| Exercise objective |
Practice item. Set the material below down again exactly, with no pictures.

Start of Supplied information

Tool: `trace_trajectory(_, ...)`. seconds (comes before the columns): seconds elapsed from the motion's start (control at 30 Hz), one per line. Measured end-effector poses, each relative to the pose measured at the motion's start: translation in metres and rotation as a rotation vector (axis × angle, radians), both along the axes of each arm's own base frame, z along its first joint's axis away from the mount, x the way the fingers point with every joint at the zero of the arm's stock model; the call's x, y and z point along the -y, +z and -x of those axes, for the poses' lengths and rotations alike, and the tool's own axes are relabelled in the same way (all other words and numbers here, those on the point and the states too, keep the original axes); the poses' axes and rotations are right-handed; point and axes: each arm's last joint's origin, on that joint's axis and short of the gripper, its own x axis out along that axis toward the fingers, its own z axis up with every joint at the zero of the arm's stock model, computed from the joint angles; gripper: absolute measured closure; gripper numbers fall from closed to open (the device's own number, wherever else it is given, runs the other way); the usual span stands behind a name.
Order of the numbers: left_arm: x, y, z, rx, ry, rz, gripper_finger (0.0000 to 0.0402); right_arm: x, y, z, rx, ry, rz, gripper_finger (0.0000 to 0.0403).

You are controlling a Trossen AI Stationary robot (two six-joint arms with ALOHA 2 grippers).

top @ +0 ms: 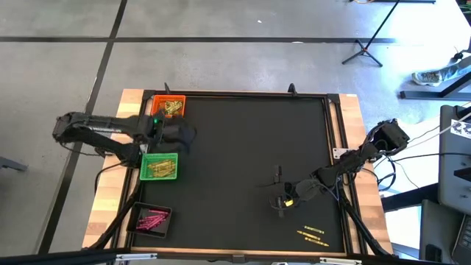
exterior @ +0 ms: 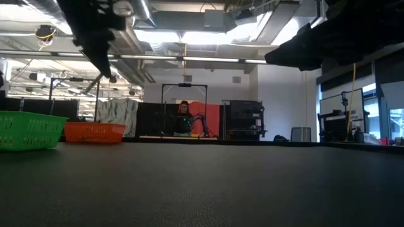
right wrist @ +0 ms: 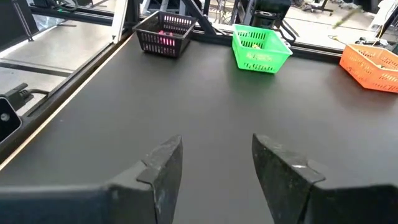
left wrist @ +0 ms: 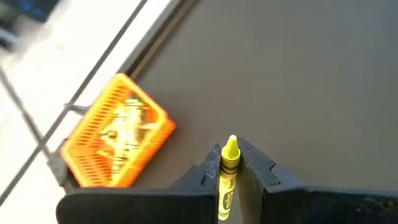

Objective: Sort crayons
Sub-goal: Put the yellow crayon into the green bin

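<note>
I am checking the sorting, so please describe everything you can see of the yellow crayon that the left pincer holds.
The yellow crayon is a thin stick in a yellow paper wrapper with dark print, ending in a bare, blunt waxy tip. It is clamped between the two dark fingers of the left pincer, tip pointing forward past them; its rear end is out of view. It hangs above the black mat, touching nothing else, near the orange tray, which already holds yellowish crayons.
</note>
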Motion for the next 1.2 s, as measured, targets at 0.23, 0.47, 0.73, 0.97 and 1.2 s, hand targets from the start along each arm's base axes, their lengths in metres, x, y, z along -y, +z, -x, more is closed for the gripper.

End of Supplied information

| Answer for the task |
Tool: `trace_trajectory(_, ...)`. seconds (comes before the columns): seconds elapsed from the motion's start (control at 30 Hz), one per line. Measured end-effector poses, each relative to the pose measured at the motion's start: translation in metres and rotation as a rotation vector (axis × angle, radians), both along the axes of each arm's own base frame, z along its first joint's axis away from the mount, x the way the fingers point with every joint at the zero of the arm's stock model; the call's x, y and z point along the -y, +z and -x of those axes, for the poses' lengths and rotations alike, and the tool's own axes are relabelled in the same way (all other words and numbers here, those on the point and the states too, keep the original axes); the poses' axes and rotations are right-handed; point and axes: each arm's last joint's origin, on that joint's axis and short of the gripper, its own x axis out along that axis toward the fingers, its own z axis up with every joint at the zero of the arm's stock model, computed from the joint angles; gripper: absolute measured closure; gripper numbers fall from closed to open (the device's own number, wherever else it is given, runs the other way); the usual span stands behind a name.
Order of the numbers: left_arm: x, y, z, rx, ry, rz, gripper_finger (0.0000 to 0.0402); right_arm: x, y, z, rx, ry, rz, gripper_finger (0.0000 to 0.0403).

You are controlling a Trossen AI Stationary robot (two six-joint arms with ALOHA 2 grippers).

top @ +0 ms: 
exterior @ +0 ms: 
right wrist @ +0 ms: 
left wrist @ +0 ms: 

Objective: Sort crayons
Sub-goal: Put the yellow crayon into the green bin

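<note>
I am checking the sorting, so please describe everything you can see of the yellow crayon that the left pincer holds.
The yellow crayon is a thin stick in a yellow paper wrapper with dark print, ending in a bare, blunt waxy tip. It is clamped between the two dark fingers of the left pincer, tip pointing forward past them; its rear end is out of view. It hangs above the black mat, touching nothing else, near the orange tray, which already holds yellowish crayons.
</note>
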Motion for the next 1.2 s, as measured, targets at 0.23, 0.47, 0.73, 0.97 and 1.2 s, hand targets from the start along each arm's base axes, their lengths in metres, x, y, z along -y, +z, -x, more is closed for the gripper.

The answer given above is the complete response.